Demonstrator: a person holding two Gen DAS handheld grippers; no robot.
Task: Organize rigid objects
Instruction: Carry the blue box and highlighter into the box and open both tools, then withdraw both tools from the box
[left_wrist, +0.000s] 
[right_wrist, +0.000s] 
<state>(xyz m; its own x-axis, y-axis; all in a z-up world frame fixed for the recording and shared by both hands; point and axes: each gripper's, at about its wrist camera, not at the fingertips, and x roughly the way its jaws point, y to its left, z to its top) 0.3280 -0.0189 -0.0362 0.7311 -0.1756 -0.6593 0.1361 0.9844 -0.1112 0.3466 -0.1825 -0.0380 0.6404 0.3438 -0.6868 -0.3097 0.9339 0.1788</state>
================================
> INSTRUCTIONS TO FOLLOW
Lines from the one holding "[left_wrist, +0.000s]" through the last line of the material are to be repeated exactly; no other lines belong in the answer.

> RESPONSE TO THIS TASK
[left_wrist, +0.000s] 
[right_wrist, +0.000s] 
<state>(xyz m; its own x-axis, y-axis; all in a z-up world frame fixed for the recording and shared by both hands; point and axes: each gripper's, at about its wrist camera, not at the fingertips, and x roughly the way its jaws point, y to its left, z to its top) 0.3280 -0.0189 -0.0362 0.7311 -0.1756 -0.6593 0.1361 0.9844 -0.1112 0.3466 -0.1825 -0.0380 0.6404 0.3438 -0.6868 -0.3097 0.9339 0.1788</state>

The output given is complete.